Légitimes gardiens du temple, les architectes des bâtiments de France accompagnent souvent des architectes et des maîtres d’ouvrage éclairés qui réalisent des œuvres contemporaines dans le cadre d’espaces protégés. Selon quels critères refusent-ils des projets ? Si le contexte et l’expérience de chacun peuvent influencer son jugement, certains insistent sur leur liberté de parole. D’autres en appellent à une réflexion élargie.
|
Le Parisien et Oise Hebdo1 ont relayé la fronde orchestrée par Caroline Cayeux, maire de Beauvais, et 200 maires de l’Oise à l’encontre d'un ABF, qu'ils accusent de bloquer nombre de projets.
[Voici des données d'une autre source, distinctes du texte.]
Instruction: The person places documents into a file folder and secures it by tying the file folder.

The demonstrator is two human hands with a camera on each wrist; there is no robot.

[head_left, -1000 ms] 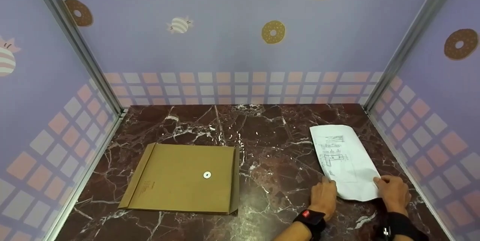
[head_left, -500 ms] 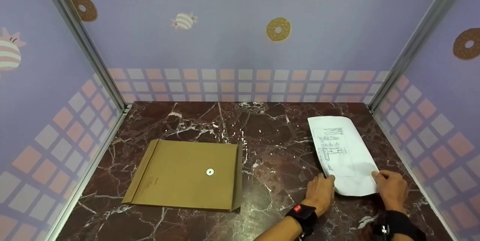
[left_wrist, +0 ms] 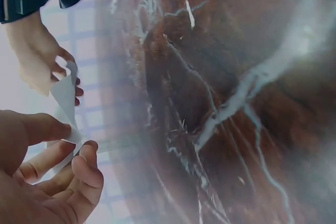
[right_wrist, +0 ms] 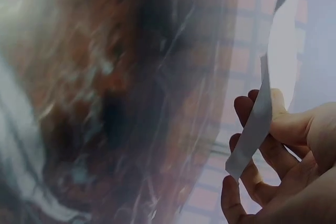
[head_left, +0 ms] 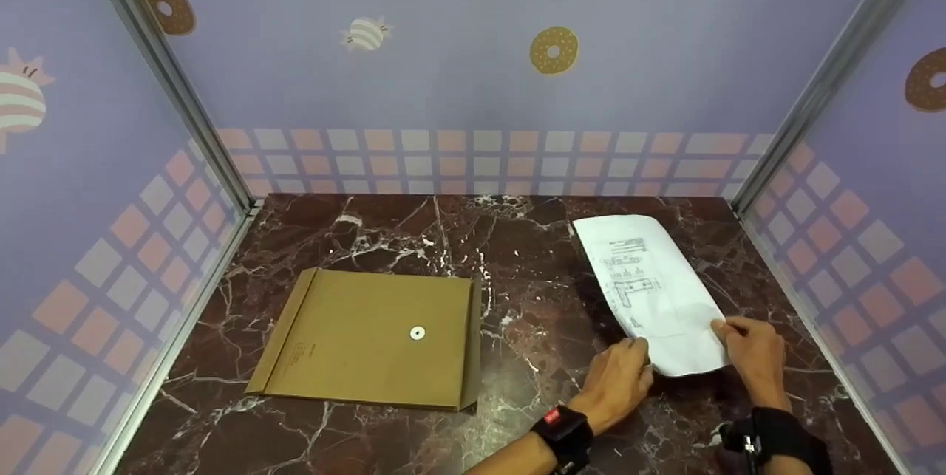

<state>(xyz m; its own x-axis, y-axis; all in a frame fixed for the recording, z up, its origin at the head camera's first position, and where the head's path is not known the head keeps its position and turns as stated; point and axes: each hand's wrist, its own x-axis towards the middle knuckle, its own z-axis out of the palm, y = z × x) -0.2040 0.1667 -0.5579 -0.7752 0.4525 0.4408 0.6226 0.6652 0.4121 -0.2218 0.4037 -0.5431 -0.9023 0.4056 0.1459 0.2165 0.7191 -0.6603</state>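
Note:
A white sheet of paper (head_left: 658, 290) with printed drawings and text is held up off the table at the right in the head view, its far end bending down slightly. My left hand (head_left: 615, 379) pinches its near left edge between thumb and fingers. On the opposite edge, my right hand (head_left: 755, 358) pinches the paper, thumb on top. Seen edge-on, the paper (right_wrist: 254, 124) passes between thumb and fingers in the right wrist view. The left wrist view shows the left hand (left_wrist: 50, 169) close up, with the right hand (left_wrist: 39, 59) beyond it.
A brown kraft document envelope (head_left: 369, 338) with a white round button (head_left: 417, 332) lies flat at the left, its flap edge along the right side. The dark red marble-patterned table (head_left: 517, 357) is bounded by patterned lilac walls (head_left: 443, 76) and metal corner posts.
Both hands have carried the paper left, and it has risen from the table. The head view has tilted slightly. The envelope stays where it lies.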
Après enquête de l’Inspection générale du ministère de la Culture, il a quitté – pour une nouvelle mission – la direction de l’Unité départementale de l’architecture et du patrimoine (UDAP) et a indiqué aux journalistes que sur 9 000 à 10 000 dossiers annuels traités, seul 1 % des dossiers déposés par les maires faisait l’objet d’un rejet définitif. Sans épiloguer sur une affaire peut-être un peu manichéenne, profitons-en pour faire le point sur le rôle et l’expérience des ABF et les difficultés qu’ils peuvent rencontrer.
Trois types d’avis
Rattachés au corps des architectes et urbanistes de l’État, ils conservent et entretiennent les monuments historiques et contrôlent les projets inscrits dans des espaces protégés. Chefs de service des UDAP dépendant des Directions régionales des affaires culturelles, ils sont consultés pour environ 20 % des demandes d’autorisation d’urbanisme. Selon la localisation des projets, trois types d’avis contraignent plus ou moins la délivrance de ces autorisations par les maires.
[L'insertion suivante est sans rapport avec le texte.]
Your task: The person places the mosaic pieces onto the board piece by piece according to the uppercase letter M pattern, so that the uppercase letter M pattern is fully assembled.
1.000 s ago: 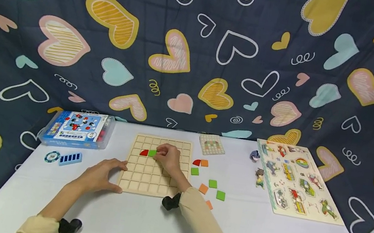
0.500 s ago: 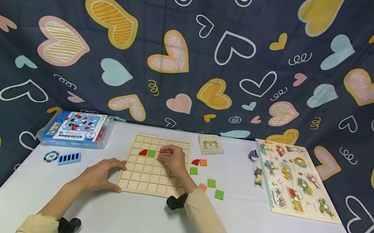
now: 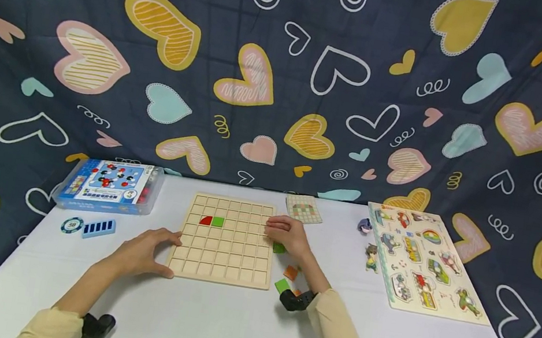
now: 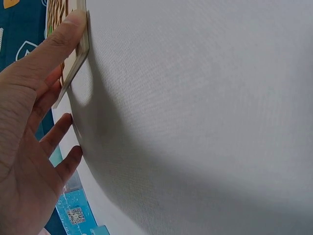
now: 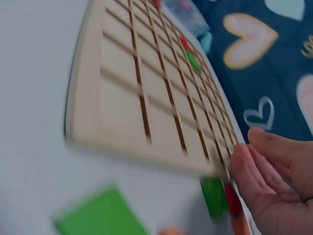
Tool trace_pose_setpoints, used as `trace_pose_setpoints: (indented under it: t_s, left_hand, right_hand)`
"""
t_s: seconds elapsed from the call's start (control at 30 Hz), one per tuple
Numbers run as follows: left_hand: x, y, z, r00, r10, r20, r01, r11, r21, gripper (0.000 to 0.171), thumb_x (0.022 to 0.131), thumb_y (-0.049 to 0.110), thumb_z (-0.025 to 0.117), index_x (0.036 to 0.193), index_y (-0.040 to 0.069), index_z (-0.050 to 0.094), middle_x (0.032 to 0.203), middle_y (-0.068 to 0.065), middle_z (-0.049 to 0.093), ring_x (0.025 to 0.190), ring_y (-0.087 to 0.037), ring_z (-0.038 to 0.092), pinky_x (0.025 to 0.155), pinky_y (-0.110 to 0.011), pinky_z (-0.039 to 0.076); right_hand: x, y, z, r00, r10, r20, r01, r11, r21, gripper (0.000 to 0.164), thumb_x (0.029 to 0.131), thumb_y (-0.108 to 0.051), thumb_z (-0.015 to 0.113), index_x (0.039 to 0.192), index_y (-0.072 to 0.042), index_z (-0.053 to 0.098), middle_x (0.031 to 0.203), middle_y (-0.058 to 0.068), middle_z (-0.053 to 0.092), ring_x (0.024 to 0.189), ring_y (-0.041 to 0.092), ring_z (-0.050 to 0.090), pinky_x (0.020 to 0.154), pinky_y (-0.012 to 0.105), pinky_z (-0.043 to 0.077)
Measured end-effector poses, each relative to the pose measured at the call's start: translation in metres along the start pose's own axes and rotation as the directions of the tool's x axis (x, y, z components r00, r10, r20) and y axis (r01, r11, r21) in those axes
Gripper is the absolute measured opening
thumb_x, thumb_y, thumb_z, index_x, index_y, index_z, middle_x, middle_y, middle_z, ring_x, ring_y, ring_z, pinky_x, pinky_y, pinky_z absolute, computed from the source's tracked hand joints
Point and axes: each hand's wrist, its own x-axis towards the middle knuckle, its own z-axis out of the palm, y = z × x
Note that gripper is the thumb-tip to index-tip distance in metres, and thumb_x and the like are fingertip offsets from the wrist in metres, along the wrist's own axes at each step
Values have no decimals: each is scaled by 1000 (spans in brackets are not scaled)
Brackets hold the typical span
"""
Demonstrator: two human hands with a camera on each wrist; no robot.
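Observation:
A pale wooden grid board (image 3: 233,248) lies on the table. One red quarter-circle piece (image 3: 206,220) and one green square tile (image 3: 218,222) sit side by side in its upper left cells. My left hand (image 3: 140,251) holds the board's near left corner, thumb (image 4: 73,20) against the edge and the lower fingers spread off it. Over the board's right edge, my right hand (image 3: 289,236) has nearly straight fingers with nothing seen between them. Just below it are a green tile (image 5: 214,196), a red piece (image 5: 234,200) and an orange tile (image 5: 239,225), partly hidden by the hand.
Loose orange (image 3: 290,272) and green tiles (image 3: 281,285) lie right of the board. A pattern card (image 3: 304,209) is behind them. Farther right are small figurines (image 3: 372,257) and a picture puzzle board (image 3: 432,269). A plastic box (image 3: 107,188), a round chip (image 3: 71,225) and a blue slotted piece (image 3: 99,228) stand left.
My right hand has moved right, from the middle of the board beside the green tile to the loose pieces at its right edge. The left hand keeps its hold on the corner.

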Motion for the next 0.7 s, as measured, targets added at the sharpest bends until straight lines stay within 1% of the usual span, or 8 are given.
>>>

– L’avis conforme doit être impérativement suivi. Il concerne des projets situés dans des sites patrimoniaux remarquables, les abords de bâtiments historiques avec périmètre délimité ou en covisibilité et les démolitions en site inscrit, sauf quatre cas fixés par la loi ELAN 2.
– L’avis simple concerne les abords de monuments historiques sans covisibilité et les constructions en site inscrit. Sans être obligé de le suivre, le maire le fait souvent pour éviter tout recours engageant sa responsabilité.
– Un maire peut enfin solliciter un avis consultatif de l’ABF hors secteur protégé.
Frilosité prudente ou libre parole ?
Si les refus irritent des élus en faisant obstacle à des projets qu’ils jugent utiles, ils empêchent aussi des bévues. Entre un diktat rigoriste et un accompagnement attentif, où mettre le curseur quand l’analyse des projets demande subtilité, culture et dialogue ?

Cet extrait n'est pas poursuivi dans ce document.